Task prompt - Count up every line of the data in which "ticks" occurs. The reply is one number and nothing more.

Data segment -

=-=-=

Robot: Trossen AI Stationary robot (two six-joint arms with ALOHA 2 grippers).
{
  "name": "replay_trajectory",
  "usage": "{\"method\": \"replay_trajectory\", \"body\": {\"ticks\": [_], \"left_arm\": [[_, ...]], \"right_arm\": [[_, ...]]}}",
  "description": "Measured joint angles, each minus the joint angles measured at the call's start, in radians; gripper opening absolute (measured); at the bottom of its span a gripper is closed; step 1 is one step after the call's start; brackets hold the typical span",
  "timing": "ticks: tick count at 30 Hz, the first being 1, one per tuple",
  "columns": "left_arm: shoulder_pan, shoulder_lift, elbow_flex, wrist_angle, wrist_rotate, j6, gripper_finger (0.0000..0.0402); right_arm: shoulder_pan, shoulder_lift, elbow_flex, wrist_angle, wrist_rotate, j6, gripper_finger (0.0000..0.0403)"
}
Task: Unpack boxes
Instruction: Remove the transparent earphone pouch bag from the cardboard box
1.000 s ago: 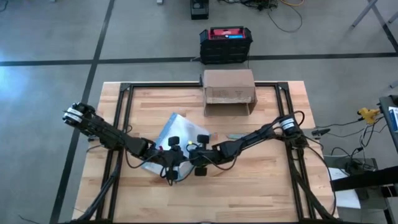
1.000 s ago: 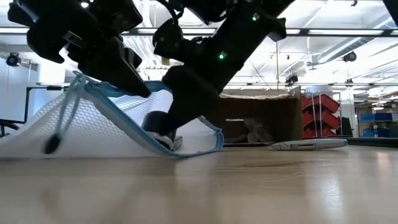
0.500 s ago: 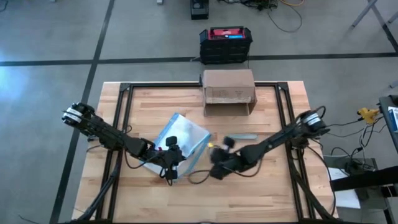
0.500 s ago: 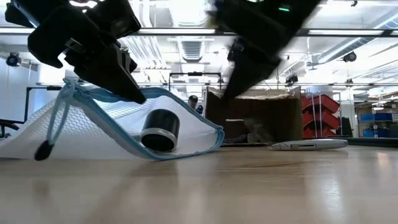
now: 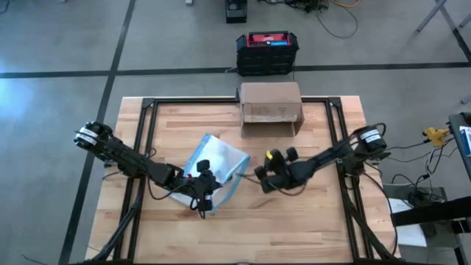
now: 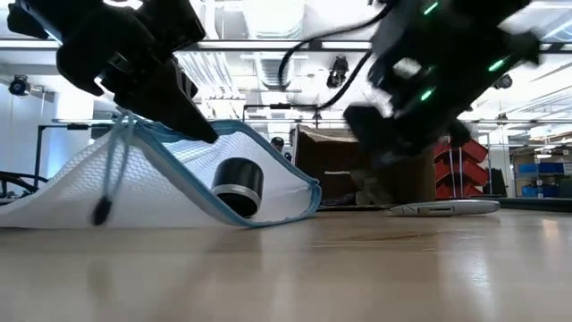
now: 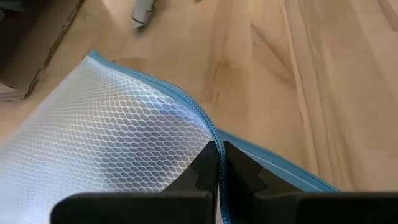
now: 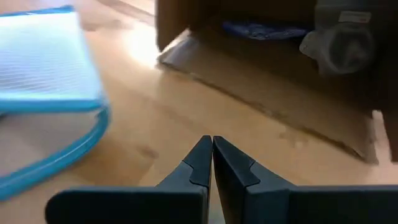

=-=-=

Answer for this exercise - 2